▶ Task statement
From the data, return each line holding the word "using".

▶ Source material
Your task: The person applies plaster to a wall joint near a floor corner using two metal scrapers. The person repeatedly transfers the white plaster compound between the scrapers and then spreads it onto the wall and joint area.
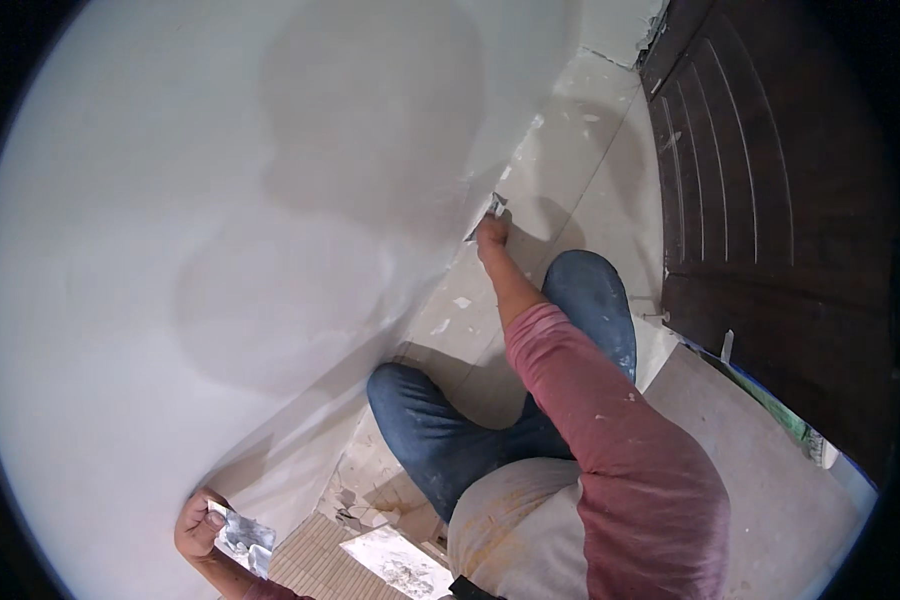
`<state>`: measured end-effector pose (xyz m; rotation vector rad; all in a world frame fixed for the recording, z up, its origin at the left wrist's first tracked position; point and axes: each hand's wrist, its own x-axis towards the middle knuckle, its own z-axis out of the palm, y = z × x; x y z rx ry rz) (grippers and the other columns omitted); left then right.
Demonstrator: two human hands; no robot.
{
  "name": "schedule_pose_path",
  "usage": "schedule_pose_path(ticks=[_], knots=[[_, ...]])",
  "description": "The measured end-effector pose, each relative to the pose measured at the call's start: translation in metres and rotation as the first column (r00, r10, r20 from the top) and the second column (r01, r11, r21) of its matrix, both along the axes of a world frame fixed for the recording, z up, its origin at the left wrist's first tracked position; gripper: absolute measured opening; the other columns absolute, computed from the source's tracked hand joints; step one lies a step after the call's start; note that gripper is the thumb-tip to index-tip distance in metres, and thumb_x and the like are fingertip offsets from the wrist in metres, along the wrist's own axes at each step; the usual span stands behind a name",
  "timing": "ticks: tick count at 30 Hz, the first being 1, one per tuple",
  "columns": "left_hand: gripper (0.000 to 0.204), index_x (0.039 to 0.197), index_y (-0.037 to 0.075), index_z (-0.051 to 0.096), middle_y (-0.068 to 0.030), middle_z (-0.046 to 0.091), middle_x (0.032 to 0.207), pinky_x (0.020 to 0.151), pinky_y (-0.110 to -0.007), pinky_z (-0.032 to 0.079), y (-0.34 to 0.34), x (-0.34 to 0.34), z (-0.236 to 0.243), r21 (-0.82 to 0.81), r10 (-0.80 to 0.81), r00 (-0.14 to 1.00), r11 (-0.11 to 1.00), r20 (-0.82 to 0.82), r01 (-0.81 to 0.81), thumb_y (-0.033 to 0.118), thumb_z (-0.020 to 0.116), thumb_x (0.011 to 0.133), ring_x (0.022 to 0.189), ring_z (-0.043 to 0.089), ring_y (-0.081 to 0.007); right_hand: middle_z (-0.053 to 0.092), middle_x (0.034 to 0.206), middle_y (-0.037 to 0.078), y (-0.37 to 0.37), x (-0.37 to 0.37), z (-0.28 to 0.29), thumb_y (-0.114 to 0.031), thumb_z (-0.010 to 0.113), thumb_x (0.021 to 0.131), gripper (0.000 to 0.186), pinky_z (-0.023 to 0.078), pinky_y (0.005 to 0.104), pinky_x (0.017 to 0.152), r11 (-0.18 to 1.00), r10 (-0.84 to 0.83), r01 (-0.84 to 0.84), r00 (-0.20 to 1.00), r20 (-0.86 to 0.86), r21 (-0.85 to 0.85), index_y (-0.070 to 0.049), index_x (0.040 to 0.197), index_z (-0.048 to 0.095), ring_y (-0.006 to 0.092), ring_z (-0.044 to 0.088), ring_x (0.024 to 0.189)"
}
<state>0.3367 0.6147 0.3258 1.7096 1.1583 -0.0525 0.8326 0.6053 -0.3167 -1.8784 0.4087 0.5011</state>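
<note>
My right hand reaches forward to the foot of a white wall. Its fingers are closed around a putty knife, whose blade is at the low edge of the wall, by the floor; its handle is mostly hidden in the hand. At the lower left, my left hand grips a flat metal filling blade smeared with whitish putty. That blade is held out beside the wall, well apart from the putty knife.
A dark wooden door stands at the right. White flakes lie on the pale tiled floor along the wall. My bent knees in jeans are between the wall and door. Below are a white putty-smeared board and a ribbed tan surface.
</note>
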Motion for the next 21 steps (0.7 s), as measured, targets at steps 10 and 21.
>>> schedule_pose_path(ticks=[10,21], knots=[[0.042,0.084,0.003,0.057,-0.0009,0.056,0.077,0.059,-0.025,0.036,0.004,-0.001,0.001,0.015,-0.065,0.998,0.998,0.019,0.065,0.041,0.072,0.088,0.068,0.048,-0.0095,0.067,0.106,0.027,-0.009,0.004,0.093,-0.037,0.054,0.097,0.047,0.048,0.0466,0.088,0.972,-0.001,0.016,0.998,-0.065,0.235,0.008,0.109,0.063,0.0420,0.064,0.102],[0.042,0.085,0.003,0.057,-0.0001,0.054,0.078,0.060,-0.026,0.036,0.008,-0.005,-0.005,0.020,-0.138,0.988,0.990,0.070,0.137,0.043,0.071,0.088,0.070,0.048,-0.0099,0.052,0.124,0.017,-0.047,-0.111,0.346,0.005,0.054,0.080,0.053,0.038,0.0484,0.100,0.906,0.154,-0.407,0.571,0.806,0.116,0.001,0.133,0.054,0.0401,0.049,0.112]])
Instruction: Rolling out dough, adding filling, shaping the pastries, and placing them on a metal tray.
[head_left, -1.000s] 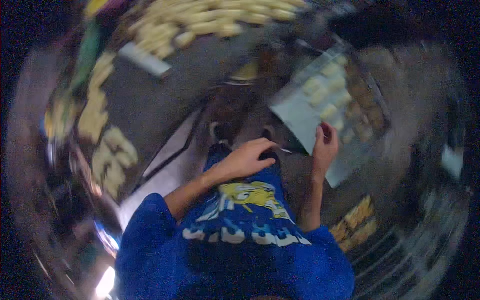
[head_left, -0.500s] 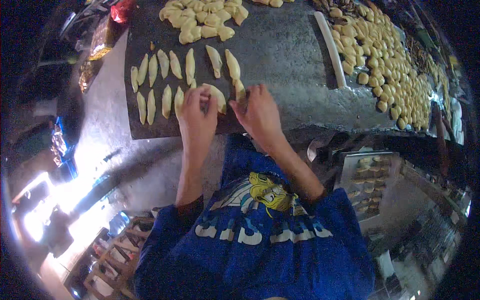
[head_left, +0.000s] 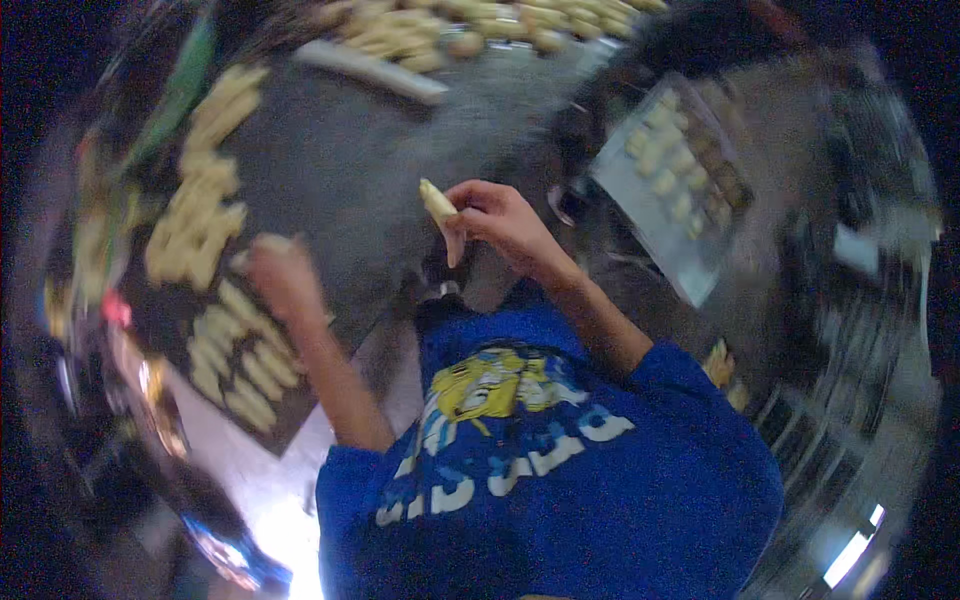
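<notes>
My right hand (head_left: 503, 222) pinches a pale dough strip (head_left: 440, 203) between thumb and fingers, lifted near the front edge of the dark work table (head_left: 340, 150). My left hand (head_left: 283, 275) hovers over the table's left part, smeared by motion. Its fingers are too blurred to read, and a pale bit shows beside them. Just below that hand lie rows of shaped dough strips (head_left: 240, 350). Beyond them, at the left, is a heap of dough pieces (head_left: 195, 225).
Past a pale bar (head_left: 375, 72) at the far side lie many round dough balls (head_left: 470, 40). To the right stands a tray (head_left: 690, 280) with rows of dough pieces in it. A bright patch of light (head_left: 290, 540) glares at the lower left. Much is blurred.
My view has swung to the right, bringing the tray closer. My right hand has come away from the rows with a dough strip. The left hand is now further from the right.
</notes>
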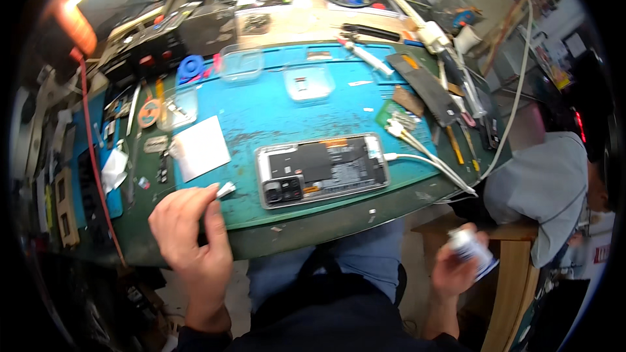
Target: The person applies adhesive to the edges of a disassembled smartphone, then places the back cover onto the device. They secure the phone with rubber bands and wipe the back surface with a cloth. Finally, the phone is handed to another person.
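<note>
My left hand (192, 231) is over the front left edge of the mat, thumb and forefinger pinched on a small white cap-like piece (225, 190). In my right hand (453, 270), off the bench at the lower right, is a white squeeze tube (471, 251) with a dark blue end, blurred by motion. Between my hands a smartphone (322, 169) lies flat with its back cover off, its battery and camera block exposed. A white cable (417, 160) is plugged into its right end.
The blue work mat (261, 111) carries a white paper sheet (200, 148) and a clear plastic tray (308, 83). At the right lie a dark slab (424, 89), a syringe (365, 57) and several tools. A person in grey (538, 189) sits nearby on the right.
</note>
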Motion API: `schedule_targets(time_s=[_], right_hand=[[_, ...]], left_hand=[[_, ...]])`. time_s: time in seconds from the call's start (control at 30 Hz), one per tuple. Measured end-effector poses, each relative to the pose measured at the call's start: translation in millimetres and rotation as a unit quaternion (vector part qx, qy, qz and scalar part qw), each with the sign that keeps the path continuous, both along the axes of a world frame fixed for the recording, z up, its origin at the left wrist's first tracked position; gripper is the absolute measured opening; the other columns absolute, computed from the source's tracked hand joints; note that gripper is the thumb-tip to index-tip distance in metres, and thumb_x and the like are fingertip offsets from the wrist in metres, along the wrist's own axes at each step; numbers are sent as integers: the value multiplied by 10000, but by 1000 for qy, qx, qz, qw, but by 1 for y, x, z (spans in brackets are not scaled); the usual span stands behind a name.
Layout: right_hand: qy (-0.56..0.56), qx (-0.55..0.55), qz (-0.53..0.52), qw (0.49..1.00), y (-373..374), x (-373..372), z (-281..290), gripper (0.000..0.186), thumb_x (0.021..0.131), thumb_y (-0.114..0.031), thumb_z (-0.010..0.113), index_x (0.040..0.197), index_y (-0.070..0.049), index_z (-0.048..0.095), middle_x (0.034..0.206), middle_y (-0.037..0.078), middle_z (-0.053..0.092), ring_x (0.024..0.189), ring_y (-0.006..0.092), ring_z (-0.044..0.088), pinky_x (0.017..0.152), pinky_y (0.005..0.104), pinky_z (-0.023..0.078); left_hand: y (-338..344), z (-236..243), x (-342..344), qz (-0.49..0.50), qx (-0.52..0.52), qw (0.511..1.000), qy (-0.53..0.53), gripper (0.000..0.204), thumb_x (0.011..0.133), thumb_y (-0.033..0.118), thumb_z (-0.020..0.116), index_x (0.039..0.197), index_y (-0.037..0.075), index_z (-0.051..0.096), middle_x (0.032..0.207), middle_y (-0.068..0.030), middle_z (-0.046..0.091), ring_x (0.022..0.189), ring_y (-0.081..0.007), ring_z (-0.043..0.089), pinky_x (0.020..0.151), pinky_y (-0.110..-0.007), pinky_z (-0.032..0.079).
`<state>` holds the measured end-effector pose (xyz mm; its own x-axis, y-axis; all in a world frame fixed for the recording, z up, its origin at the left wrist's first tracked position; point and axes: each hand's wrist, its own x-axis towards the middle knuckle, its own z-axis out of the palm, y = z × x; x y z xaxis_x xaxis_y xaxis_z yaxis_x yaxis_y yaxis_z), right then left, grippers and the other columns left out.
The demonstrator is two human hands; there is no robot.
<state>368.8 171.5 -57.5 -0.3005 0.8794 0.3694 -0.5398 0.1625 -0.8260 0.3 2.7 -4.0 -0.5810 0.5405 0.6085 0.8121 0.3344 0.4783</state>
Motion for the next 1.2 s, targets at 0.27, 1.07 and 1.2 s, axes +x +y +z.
schedule_targets(time_s=[0.27,1.07,1.2], right_hand=[[-268,466,36,843,-42,-171,39,421,805,-186,899,1161,-44,727,1188,184,686,842,235,714,655,299,594],[-294,508,43,809,-28,-203,33,380,833,-168,859,1155,-24,718,1140,174,691,878,272,702,717,346,608],[-284,504,42,814,-27,-202,30,357,837,-165,861,1138,-21,734,1129,175,693,878,275,706,720,348,617]], left_hand=[[-3,-3,-6,-19,16,1000,7,175,894,-46,698,1036,50,730,995,-87,716,968,-271,659,914,-382,456],[-7,-4,-10,-30,7,1000,-1,195,847,25,754,1039,61,748,977,-60,709,945,-267,665,906,-396,453],[-7,-5,-10,-26,5,1000,5,200,848,56,776,1046,70,751,971,-44,714,937,-254,670,900,-392,441]])
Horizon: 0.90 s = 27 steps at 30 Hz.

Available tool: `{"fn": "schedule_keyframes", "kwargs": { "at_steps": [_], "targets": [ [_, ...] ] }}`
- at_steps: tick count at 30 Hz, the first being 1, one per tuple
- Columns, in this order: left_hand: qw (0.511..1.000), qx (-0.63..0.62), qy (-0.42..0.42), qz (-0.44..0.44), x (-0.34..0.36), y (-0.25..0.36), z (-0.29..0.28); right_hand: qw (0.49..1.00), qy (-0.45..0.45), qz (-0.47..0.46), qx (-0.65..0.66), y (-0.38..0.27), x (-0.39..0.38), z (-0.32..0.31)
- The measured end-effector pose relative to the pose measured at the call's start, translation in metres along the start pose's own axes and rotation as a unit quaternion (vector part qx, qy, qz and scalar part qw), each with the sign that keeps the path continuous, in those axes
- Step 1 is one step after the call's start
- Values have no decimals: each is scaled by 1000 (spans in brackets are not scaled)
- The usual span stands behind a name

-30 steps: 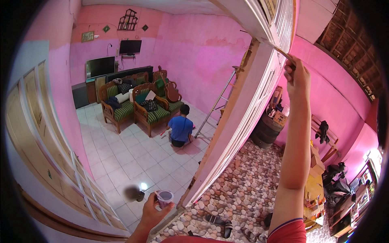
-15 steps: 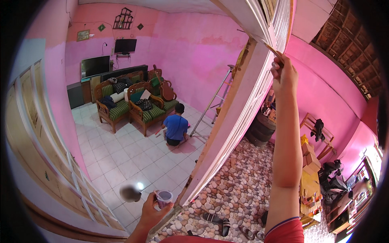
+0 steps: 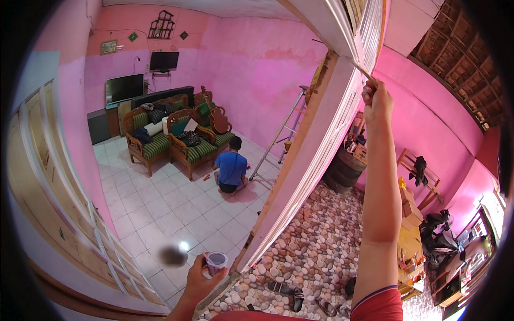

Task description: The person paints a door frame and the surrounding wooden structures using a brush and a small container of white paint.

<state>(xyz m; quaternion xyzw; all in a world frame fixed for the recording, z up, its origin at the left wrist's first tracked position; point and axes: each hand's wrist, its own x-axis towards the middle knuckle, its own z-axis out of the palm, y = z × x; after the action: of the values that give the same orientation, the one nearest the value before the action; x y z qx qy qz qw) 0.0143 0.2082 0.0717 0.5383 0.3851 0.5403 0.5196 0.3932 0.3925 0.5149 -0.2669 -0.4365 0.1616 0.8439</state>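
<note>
My right hand (image 3: 375,99) is raised high at the upper right, closed on a thin brush (image 3: 365,72) whose tip is at the white-painted door frame (image 3: 348,123). Whether the tip touches the frame is hard to tell. My left hand (image 3: 201,278), low in the middle, grips a small clear plastic cup (image 3: 217,259) with grey contents. The cup is beside the foot of the frame, as seen from above.
A person in blue (image 3: 230,171) crouches on white tiles (image 3: 144,203) near green striped chairs (image 3: 155,144) and an aluminium ladder (image 3: 278,136). Left are wooden doors (image 3: 43,155). Right are stacked tyres (image 3: 340,176), slippers (image 3: 281,289) on pebble-patterned flooring and a cluttered yellow table (image 3: 409,249).
The view has shifted slightly. My right hand with the brush moved left along the frame, then slightly down. My left hand still holds the cup.
</note>
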Motion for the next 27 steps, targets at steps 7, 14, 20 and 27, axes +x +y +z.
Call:
{"fn": "schedule_keyframes", "kwargs": {
  "at_steps": [7,14,20,27],
  "targets": [
    [1000,10,-7,9,2,-4,0,998,-15,-26,-47,-4,-20,7],
    [1000,9,-14,-12,0,-7,-1,828,-48,-297,-474,-5,-29,2],
    [1000,-5,-14,-25,-1,-6,0,653,-146,-468,-577,-8,-46,-5],
    [999,-12,-26,-35,5,-19,-1,555,-271,-405,-675,25,-105,-50]
  ]
}}
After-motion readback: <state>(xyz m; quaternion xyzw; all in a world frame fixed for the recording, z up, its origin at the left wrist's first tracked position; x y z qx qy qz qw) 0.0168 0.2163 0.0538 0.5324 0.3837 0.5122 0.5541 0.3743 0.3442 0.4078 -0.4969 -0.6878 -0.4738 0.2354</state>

▶ Result of the exercise
Your task: The person applies plaster to a wall joint near a floor corner using two metal scrapers. The person repeatedly transfers the white plaster compound between the scrapers and then spreads it onto the wall and joint area.
Task description: The person paints a door frame and the surrounding wooden structures using a brush and a small container of white paint.

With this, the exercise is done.